Pipers of The Mediterranean Dublin
Improvised Music Company
In association with The William Kennedy Piping Festival
Present
Pipers of The Mediterranean
Luigi Lai (Sardinia) |Caramusa (Corsica) |Giancarlo Parisi (Sicily) |Manel & Pere Joan Martorell (Mallorca)
The uilleann pipes occupy a unique position in the Irish cultural tapestry, and globally we're not alone in our appetite for that powerful sonic experience of bag, drone and chanter. For the last fifteen years, their universal appeal has been explored at the annual William Kennedy Piping Festival, where Mediterranean traditions come info focus for the 2008 edition.
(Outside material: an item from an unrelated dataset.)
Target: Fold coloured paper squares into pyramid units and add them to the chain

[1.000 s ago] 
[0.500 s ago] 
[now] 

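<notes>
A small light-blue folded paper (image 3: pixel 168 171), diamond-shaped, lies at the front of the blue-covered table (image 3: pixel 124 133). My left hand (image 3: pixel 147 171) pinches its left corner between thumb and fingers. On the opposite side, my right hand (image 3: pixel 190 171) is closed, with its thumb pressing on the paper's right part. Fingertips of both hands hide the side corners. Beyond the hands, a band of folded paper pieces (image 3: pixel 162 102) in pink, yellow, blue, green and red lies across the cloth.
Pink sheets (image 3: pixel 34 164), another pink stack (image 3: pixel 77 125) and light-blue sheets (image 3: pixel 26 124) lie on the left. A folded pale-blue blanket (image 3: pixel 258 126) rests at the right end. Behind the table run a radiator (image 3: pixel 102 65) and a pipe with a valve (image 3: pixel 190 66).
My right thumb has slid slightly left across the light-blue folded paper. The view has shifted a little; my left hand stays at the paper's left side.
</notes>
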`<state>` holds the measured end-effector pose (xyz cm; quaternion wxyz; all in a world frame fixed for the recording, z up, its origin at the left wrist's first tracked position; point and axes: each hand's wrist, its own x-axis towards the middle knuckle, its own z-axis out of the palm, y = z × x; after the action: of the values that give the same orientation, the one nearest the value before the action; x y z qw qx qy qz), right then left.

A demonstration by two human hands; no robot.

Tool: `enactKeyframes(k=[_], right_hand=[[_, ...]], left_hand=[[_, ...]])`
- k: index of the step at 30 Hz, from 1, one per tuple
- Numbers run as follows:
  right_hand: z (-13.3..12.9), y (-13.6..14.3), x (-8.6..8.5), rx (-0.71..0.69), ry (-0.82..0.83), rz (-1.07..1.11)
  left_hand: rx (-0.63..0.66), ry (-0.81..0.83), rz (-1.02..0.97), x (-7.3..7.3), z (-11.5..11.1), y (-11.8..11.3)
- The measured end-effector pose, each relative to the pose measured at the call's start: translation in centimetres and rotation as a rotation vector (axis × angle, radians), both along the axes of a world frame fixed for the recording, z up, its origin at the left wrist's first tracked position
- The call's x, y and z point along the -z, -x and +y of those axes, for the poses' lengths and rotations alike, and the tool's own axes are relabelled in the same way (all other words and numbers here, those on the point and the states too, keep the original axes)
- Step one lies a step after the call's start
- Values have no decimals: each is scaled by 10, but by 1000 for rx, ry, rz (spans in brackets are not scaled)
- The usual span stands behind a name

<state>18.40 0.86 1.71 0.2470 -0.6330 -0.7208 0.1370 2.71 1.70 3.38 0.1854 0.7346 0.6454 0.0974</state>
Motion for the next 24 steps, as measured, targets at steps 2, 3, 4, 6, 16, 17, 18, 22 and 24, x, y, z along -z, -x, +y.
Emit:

Prior to their Armagh appearance, we're delighted to present this stellar gathering of virtuoso piping islanders in the unamplified 11th century splendour of St Audeons.
It includes the remarkable Luigi Lai, last heard in Ireland as part of Paulo Fresu's Sonos 'e Memoria at Vicar Street, where the hardy septuagenarian held an audience entranced with his mastery of the launeddas, the ancient and hypnotic Sardinian woodwind with its three chanters for melody, counterpoint ands drone. From elsewhere in Italian territorial waters, Giancarlo Parisi is Sicily's leading exponent of the zampogna, the very large bagpipes made from goat hide and often used in the rousing tarantella dances of southern Italy.
Corsica has a fine tradition of vocal polyphony, but less celebrated is it instrumental diversity. A Corsican institution, The Caramusa trio of Marc Vichet and brothers Christian and Jean Jacques Andreani take their name from the island's indigenous pipes, performed here alongside instruments that evoke Corsica's pastoral history like the pifana, fashioned by shepherds from a ram's horn. A similar narrative with piping at its heart runs through the history of the Balearic Islands, where a musical identity staunchly independent of the Spanish mainland can still be found, championed by Mallorcan brothers Pere Joan and Manel Martorell, the last of this memorable quartet of pipers by the sea.